Demographic challenges and equal opportunties
Women are key in the discussion on demographic change: not only do they constitute an under-utilised pool of labour to face the labour shortage, but they are also one of the main actors in the provision of the future work-force; thirdly, they are the key providers of both formal and informal care to children and the elderly and, fourthly, they constitute the major part of the older population due to their longer life-expectancy, making them more reliant on welfare provision in the long run. Hence their role is primordial, and yet also fraught with problems. The main problems are linked to the triple bind facing women, as follows: the demand for an increase - and a continuing increase - in their labour market participation; the implicit expectation that they should give birth to more children; and, thirdly, the growing demand, at a later stage in their lives, to care for their grandchildren, as well as for their own parents.
Description
Statistics reveal a positive correlation, at macro level, between fertility and female employment rates. Hence high fertility countries also have high employment rates for women. Although across Europe married women, especially, have increased their labour supply over the past 30 years, the measures needed to enable families to combine work and family responsibilities have not been developed evenly in the different countries. Gainful employment has become the norm for women, and the choice to have children or not has become dependent on whether there are possibilities to combine work and children. In other words, the choice for women today is whether to hold jobs with or without children. It is necessary to look only at the gap in employment and fertility rates between the southern European countries and for example the Scandinavian countries. In addition, women adjust their fertility aspirations in order to pursue valued career goals, and at the same time unemployment and precarious employment act as a brake on fertility rates. Furthermore, precarious employment records will have an impact on the standard of living in old age as pension provisions are based on employment records and wage levels. Hence, the ability to reconcile family and work, gearing welfare systems towards the changing realities of families and the labour market, combined with the emphasis on high quality employment for women in terms of contractual relationships and wages, are key in facing the demographic change. Women have an interest in promoting change in order for reality to better take account of their specific situation but also so as to encourage men to take advantage of opportunities to play a full part in family responsibilities.

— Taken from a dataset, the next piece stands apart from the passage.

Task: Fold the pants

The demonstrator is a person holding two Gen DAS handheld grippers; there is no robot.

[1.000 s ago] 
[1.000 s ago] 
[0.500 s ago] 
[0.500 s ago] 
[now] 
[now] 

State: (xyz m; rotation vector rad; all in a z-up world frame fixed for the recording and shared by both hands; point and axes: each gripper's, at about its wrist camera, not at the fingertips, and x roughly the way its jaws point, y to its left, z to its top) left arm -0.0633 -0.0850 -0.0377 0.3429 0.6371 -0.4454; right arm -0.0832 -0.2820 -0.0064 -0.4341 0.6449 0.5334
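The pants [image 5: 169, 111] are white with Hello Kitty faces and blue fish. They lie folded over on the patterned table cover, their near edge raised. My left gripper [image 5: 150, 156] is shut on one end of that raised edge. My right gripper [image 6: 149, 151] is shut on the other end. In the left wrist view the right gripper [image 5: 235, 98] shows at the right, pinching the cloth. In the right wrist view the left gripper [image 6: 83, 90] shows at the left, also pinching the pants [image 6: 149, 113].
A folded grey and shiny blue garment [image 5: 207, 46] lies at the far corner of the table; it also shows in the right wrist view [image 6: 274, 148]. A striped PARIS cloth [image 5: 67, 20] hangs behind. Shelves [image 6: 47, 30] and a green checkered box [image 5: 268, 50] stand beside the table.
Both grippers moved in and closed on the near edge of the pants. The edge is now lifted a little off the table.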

This project will analyse the discourse and policy reforms in 7 EU member states in order to assess to which extent the policy mix proposed in relation to the demographic challenges will have a positive or negative impact in terms of equal opportunities. Key elements to be analysed are actions aiming at closing the gender pay gap, improving the availability of quality employment for women, measures improving parental care provision including compulsory elements for fathers, introducing mechanisms into social protection systems that acknowledge that lifecycles are individual and made up of periods of market and non-market activities; this includes phasing out family-derived social and tax rights by introducing systems that compensate for time spent in informal caring, ensuring the availability of negotiated flexible working arrangements, including leave arrangements for workers that do not undermine their long-term participation and position on the labour market, providing universal, accessible and affordable child-care and elderly care provision that do not hinder mobility on the labour market, as well as finding innovative ways of providing essential household services as well. There will be an emphasise on the finding of good practice among the European countries on how to enable women and men to combine family life and professional life without prejudice to equal opportunities.